**Data block:**
☆ ☆ ☆ ☆ ☆ ☆ ☆

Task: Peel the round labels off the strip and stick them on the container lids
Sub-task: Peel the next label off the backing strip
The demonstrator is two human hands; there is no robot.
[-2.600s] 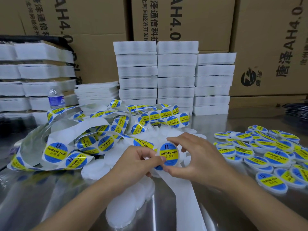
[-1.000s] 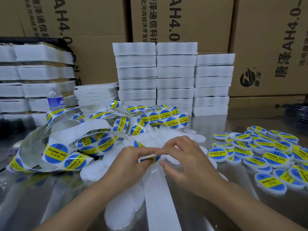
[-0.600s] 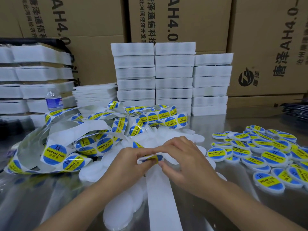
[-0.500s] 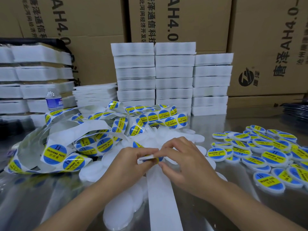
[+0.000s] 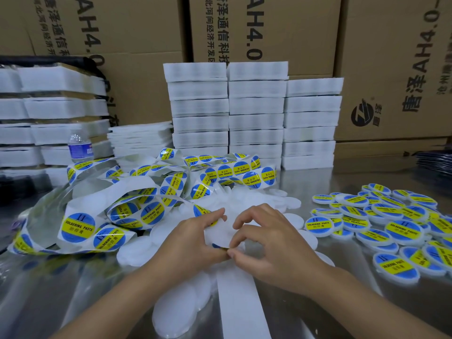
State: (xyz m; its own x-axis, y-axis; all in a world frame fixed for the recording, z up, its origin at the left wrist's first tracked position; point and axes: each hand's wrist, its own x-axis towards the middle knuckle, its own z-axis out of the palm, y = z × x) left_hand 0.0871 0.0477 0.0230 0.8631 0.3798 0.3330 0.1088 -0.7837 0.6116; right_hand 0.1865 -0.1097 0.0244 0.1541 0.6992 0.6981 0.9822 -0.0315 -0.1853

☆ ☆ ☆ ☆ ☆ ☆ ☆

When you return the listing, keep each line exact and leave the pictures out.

**Solved problem:**
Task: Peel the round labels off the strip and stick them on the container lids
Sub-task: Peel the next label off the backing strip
The demonstrator is two human hands; there is no robot.
[-2.600s] 
[-1.000s] 
[-0.600s] 
[-0.500s] 
[+0.000s] 
State: (xyz m; its own x-axis, y-axis; all in a world frame fixed for the recording, z up, its origin at the left wrist's first tracked position; point and axes: each hand's wrist, its own x-axis towards the middle knuckle, its own z-axis out of the palm, y = z × x) left_hand 0.0871 0.0477 0.0230 0.8631 0.3798 0.3330 0.1088 -0.7837 0.6116; right_hand 0.1865 -0.1097 0.0244 0.1541 0.6992 0.6981 0.9822 -0.0315 -0.1853

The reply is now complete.